▶ [EXTRACTED RECORDS]
##############################
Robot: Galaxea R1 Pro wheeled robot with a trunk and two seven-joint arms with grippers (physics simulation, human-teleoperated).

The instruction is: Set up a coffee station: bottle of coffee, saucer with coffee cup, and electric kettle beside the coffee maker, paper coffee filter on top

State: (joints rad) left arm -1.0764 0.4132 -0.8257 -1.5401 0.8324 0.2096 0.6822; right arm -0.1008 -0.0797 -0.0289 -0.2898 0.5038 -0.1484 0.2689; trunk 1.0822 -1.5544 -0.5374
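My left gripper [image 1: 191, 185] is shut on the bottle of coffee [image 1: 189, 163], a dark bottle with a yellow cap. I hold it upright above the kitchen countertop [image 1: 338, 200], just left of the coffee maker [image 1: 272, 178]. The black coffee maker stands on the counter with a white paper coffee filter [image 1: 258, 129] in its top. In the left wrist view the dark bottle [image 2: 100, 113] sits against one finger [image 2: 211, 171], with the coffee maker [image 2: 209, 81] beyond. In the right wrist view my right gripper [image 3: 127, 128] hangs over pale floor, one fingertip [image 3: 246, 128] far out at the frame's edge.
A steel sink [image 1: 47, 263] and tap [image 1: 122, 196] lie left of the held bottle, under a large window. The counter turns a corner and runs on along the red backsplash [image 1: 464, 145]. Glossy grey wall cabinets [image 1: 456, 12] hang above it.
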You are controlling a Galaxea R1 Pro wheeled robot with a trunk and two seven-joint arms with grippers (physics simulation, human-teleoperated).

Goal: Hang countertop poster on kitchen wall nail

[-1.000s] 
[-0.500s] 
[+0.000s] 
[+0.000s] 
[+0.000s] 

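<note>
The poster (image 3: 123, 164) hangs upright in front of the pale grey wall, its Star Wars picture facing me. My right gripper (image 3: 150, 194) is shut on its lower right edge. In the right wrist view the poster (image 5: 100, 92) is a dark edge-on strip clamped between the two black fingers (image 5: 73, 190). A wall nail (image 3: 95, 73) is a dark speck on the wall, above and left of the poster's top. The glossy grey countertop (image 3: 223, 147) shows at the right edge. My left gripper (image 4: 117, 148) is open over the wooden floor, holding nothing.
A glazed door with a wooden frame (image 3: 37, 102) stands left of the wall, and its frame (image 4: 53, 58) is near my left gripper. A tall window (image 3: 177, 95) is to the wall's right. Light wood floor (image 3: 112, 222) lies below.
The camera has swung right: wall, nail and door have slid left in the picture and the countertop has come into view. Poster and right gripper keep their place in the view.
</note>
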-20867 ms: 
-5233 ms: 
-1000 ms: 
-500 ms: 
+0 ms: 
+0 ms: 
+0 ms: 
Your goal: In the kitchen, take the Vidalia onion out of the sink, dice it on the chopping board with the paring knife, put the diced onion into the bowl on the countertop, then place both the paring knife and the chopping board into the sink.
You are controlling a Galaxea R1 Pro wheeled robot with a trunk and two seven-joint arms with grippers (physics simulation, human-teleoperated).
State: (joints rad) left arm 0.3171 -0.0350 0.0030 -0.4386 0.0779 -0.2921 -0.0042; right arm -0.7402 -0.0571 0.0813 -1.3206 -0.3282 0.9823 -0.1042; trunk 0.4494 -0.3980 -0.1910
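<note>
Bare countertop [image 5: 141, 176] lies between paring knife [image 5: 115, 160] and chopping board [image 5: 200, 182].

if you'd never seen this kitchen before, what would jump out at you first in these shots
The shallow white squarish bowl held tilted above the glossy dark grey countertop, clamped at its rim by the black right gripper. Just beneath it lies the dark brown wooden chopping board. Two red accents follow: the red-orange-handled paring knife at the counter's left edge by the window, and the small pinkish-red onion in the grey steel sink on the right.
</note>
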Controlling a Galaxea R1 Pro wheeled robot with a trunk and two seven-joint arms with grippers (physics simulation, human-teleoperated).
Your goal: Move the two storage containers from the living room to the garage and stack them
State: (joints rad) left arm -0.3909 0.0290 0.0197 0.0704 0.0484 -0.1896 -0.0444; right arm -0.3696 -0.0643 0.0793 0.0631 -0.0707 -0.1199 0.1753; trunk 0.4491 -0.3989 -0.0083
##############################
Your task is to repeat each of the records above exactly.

▶ [SOLUTION FOR THIS EXERCISE]
Robot: Galaxea R1 Pro wheeled robot with a trunk and two seven-joint arms with grippers (physics simulation, human-teleoperated).

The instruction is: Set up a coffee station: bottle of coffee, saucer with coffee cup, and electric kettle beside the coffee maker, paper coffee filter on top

State: (joints rad) left arm -1.0764 0.4132 -0.8257 -1.5401 0.8324 0.2096 0.6822; right arm -0.1008 -0.0797 -0.0289 -0.2898 0.5038 -0.1484 0.2689; trunk 1.0822 -1.5544 -0.5374
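My left gripper [image 1: 191, 185] is shut on the bottle of coffee [image 1: 189, 163], a dark bottle with a yellow cap. I hold it upright above the kitchen countertop [image 1: 338, 200], just left of the coffee maker [image 1: 272, 178]. The black coffee maker stands on the counter with a white paper coffee filter [image 1: 258, 129] in its top. In the left wrist view the dark bottle [image 2: 100, 113] sits against one finger [image 2: 211, 171], with the coffee maker [image 2: 209, 81] beyond. In the right wrist view my right gripper [image 3: 127, 128] hangs over pale floor, one fingertip [image 3: 246, 128] far out at the frame's edge.
A steel sink [image 1: 47, 263] and tap [image 1: 122, 196] lie left of the held bottle, under a large window. The counter turns a corner and runs on along the red backsplash [image 1: 464, 145]. Glossy grey wall cabinets [image 1: 456, 12] hang above it.
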You are controlling a Galaxea R1 Pro wheeled robot with a trunk and two seven-joint arms with grippers (physics simulation, human-teleoperated).

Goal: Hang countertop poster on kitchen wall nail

[-1.000s] 
[-0.500s] 
[+0.000s] 
[+0.000s] 
[+0.000s] 

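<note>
The poster (image 3: 123, 164) hangs upright in front of the pale grey wall, its Star Wars picture facing me. My right gripper (image 3: 150, 194) is shut on its lower right edge. In the right wrist view the poster (image 5: 100, 92) is a dark edge-on strip clamped between the two black fingers (image 5: 73, 190). A wall nail (image 3: 95, 73) is a dark speck on the wall, above and left of the poster's top. The glossy grey countertop (image 3: 223, 147) shows at the right edge. My left gripper (image 4: 117, 148) is open over the wooden floor, holding nothing.
A glazed door with a wooden frame (image 3: 37, 102) stands left of the wall, and its frame (image 4: 53, 58) is near my left gripper. A tall window (image 3: 177, 95) is to the wall's right. Light wood floor (image 3: 112, 222) lies below.
The camera has swung right: wall, nail and door have slid left in the picture and the countertop has come into view. Poster and right gripper keep their place in the view.
</note>
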-20867 ms: 
-5233 ms: 
-1000 ms: 
-500 ms: 
+0 ms: 
+0 ms: 
+0 ms: 
Your goal: In the kitchen, take the Vidalia onion out of the sink, dice it on the chopping board with the paring knife, put the diced onion into the bowl on the countertop, then place both the paring knife and the chopping board into the sink.
You are controlling a Galaxea R1 Pro wheeled robot with a trunk and two seven-joint arms with grippers (physics simulation, human-teleoperated).
State: (joints rad) left arm 0.3171 -0.0350 0.0030 -0.4386 0.0779 -0.2921 -0.0042; right arm -0.7402 -0.0571 0.0813 -1.3206 -0.3282 0.9823 -0.1042; trunk 0.4494 -0.3980 -0.1910
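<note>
Bare countertop [image 5: 141, 176] lies between paring knife [image 5: 115, 160] and chopping board [image 5: 200, 182].

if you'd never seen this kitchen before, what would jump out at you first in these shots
The shallow white squarish bowl held tilted above the glossy dark grey countertop, clamped at its rim by the black right gripper. Just beneath it lies the dark brown wooden chopping board. Two red accents follow: the red-orange-handled paring knife at the counter's left edge by the window, and the small pinkish-red onion in the grey steel sink on the right.
</note>
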Controlling a Galaxea R1 Pro wheeled robot with a trunk and two seven-joint arms with grippers (physics simulation, human-teleoperated).
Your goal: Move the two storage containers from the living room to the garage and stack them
State: (joints rad) left arm -0.3909 0.0290 0.0197 0.0704 0.0484 -0.1896 -0.0444; right arm -0.3696 -0.0643 0.0793 0.0631 -0.0707 -0.1199 0.1753; trunk 0.4491 -0.3989 -0.0083

Nothing further remains to be added to the answer.